Wenn das tatsächlich klappt, kann die Beschäftigung mit dem Krebs in Luxemburg in eine neue Ära eintreten. Dann lassen sich auch sinnvoll Fragen stellen wie etwa die, wie viele Patienten aus welchen wahrscheinlichen Gründen Krebs bekamen – und vielleicht auch daran starben. In die Richtung hat bisher nur das Sozialforschungsinstitut Ceps-Instead zu forschen versucht.

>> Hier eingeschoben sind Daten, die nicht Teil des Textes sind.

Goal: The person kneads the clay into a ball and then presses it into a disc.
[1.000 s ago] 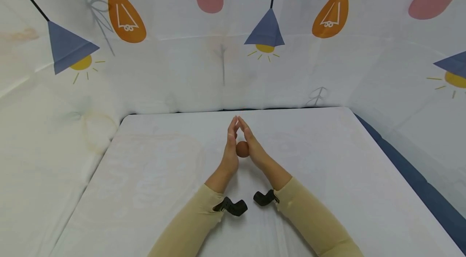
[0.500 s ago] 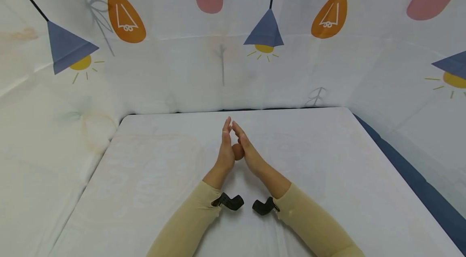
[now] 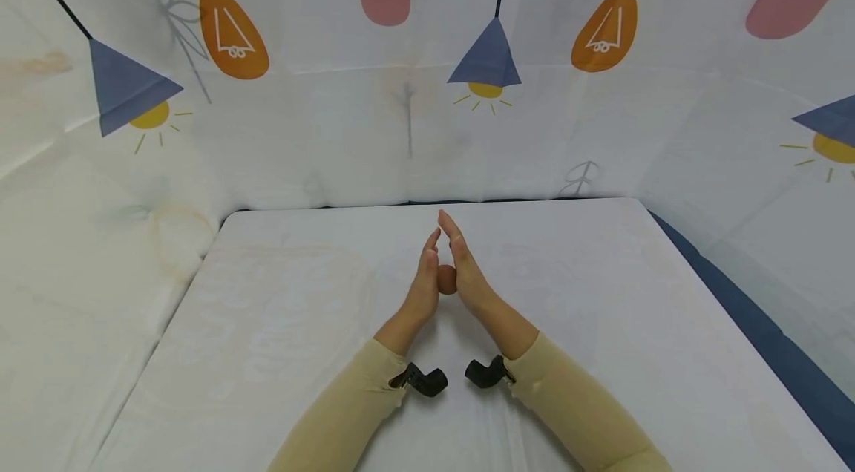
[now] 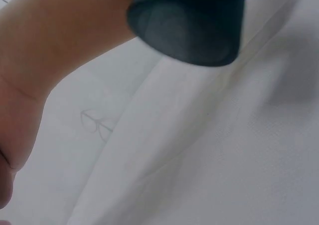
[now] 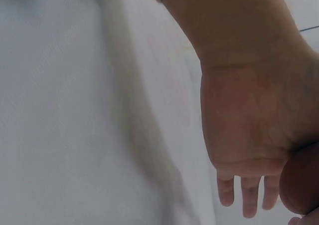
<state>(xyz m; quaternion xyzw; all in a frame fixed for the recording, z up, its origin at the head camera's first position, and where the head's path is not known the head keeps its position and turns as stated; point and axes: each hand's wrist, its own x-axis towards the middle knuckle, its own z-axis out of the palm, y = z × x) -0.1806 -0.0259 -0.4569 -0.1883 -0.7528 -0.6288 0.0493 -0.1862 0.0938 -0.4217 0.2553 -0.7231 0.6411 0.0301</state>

Vor drei Jahren untersuchte es das Berufsprofil und die Risikofaktoren unter den am Strahlentherapiezentrum François Baclesse in Esch/Alzette Behandelten: Es stellte fest, dass weibliche Patientinnen mit höherem Sozialstatus besonders häufig an Brustkrebs erkrankt waren1.
Vor zwei Jahren ging ein Ceps-Team den Disparités sociales bei den zwischen 2002 und 2006 in Spitälern Verstorbenen nach: Angestellte, wie es sie vor dem Einheitsstatut gab, starben demnach am häufigsten an Krebs (38,5% der Todesursachen in dieser Gruppe), gefolgt von Beamten im öffentlichen Dienst und Eisenbahnern (33,6%), Arbeitern vor dem Einheitsstatut (33,1%) und Landwirten (24,8%). Die Unterschiede nach Berufsstatut waren bei den Frauen drei Mal größer als bei den Männern gewesen. Am allerhäufigsten waren männliche Eisenbahner Krebs-
opfer: 40,7 Prozent der zwischen 2002 und 2006 in einem Spital verstorbenen männlichen CFLler waren einem Krebs erlegen.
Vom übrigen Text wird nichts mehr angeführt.